Cellular Proliferation Induced by Subretinal Injection of Vitreous in the Rabbit

Author Affiliations

From the Department of Ophthalmology, University of Southern California, and the Doheny Eye Institute, Los Angeles.

Arch Ophthalmol. 1988;106(3):406-411. doi:10.1001/archopht.1988.01060130432036
Abstract

• A new experimental model of subretinal cellular proliferation, based on injection of autologous vitreous into the subretinal space of rabbits, was studied by light and electron microscopy. As early as five days after injection, proliferation of retinal pigment epithelial (RPE) and retinal glial cells was observed in the subretinal space.
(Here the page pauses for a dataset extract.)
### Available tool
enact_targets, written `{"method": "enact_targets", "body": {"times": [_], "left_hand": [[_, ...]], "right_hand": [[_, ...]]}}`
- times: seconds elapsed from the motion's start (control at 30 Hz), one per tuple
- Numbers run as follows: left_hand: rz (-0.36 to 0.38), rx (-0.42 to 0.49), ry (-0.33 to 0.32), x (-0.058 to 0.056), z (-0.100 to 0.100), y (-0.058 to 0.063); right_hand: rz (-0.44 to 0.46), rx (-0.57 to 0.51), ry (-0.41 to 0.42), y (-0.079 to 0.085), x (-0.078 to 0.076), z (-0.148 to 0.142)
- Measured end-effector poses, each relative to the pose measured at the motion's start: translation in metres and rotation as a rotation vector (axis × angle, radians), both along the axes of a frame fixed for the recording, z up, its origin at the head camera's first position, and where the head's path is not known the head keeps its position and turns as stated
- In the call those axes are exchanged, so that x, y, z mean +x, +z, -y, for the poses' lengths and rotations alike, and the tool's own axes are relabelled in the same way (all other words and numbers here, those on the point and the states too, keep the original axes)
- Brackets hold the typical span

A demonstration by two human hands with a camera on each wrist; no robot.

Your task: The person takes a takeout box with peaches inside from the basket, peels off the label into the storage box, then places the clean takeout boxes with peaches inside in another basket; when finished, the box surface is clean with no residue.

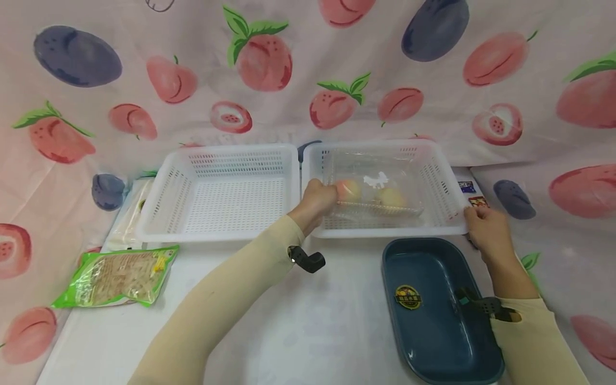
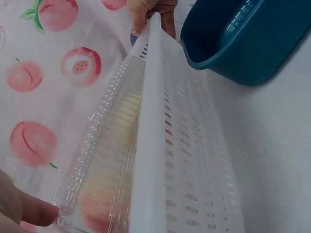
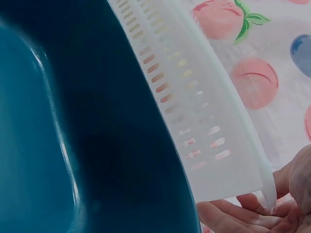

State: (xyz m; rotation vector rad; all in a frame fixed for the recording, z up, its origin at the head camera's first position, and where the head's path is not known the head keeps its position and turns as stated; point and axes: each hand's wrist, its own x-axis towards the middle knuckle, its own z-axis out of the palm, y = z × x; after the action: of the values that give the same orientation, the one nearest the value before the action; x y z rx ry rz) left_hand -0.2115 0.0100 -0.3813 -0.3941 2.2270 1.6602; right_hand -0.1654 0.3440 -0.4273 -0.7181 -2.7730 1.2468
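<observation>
A clear plastic box [image 1: 366, 184] with peach-coloured round fruits inside sits in the right white basket [image 1: 435, 231]. My left hand [image 1: 317, 199] pinches the left edge of this box; in the left wrist view the left fingers [image 2: 41, 212] are at its ridged rim. At the basket's right front corner, my right hand [image 1: 487, 230] grips the rim. The right wrist view has the thumb and fingers of the right hand [image 3: 272, 216] on either side of that corner.
A second white basket [image 1: 231, 235] stands to the left. In front of the right basket lies a dark blue tub [image 1: 433, 331] with a round sticker. A green-edged food packet [image 1: 120, 275] and a pale packet [image 1: 127, 219] lie at the left; small coloured packs [image 1: 474, 195] are at the right.
</observation>
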Motion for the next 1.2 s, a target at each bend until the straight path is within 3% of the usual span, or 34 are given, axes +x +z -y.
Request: {"method": "enact_targets", "body": {"times": [0.33,0.63,1.0,1.1,1.2], "left_hand": [[0.077,-0.034,-0.026,-0.011,-0.002,-0.010],[0.127,-0.023,-0.055,-0.013,-0.010,-0.019],[0.126,-0.014,-0.040,-0.012,-0.013,-0.021],[0.107,-0.007,-0.020,-0.008,-0.012,-0.020],[0.045,-0.028,-0.020,0.001,-0.009,-0.018]], "right_hand": [[-0.045,0.010,0.008,-0.001,0.002,0.001],[-0.059,-0.008,0.015,-0.002,0.003,-0.002],[-0.050,0.002,0.012,0.000,0.003,-0.003],[-0.039,-0.001,0.015,-0.001,0.002,-0.003],[-0.025,-0.013,0.026,-0.002,0.003,-0.004]]}}
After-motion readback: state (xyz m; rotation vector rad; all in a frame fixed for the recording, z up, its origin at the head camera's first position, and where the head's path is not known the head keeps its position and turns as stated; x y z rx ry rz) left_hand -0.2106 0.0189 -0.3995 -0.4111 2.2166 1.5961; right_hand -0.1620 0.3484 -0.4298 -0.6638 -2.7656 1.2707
These morphologically distinct proliferating cells were sometimes joined by junctional complexes. Morphologically, the proliferating RPE cells resembled either RPE cells or fibroblasts. Some proliferating RPE cells also retained their epithelial characteristics (ie, basement membranes and cell junctions), while others were partially dedifferentiated and showed some embryonic features. New formation of melanin could be identified within the proliferated RPE cells, which could account, in part, for the hyperpigmentation at the site of the bleb caused by the injection of vitreous. The results demonstrated that injection of autologous vitreous into the subretinal space can lead to subretinal proliferation of retinal glial and RPE cells in the rabbit.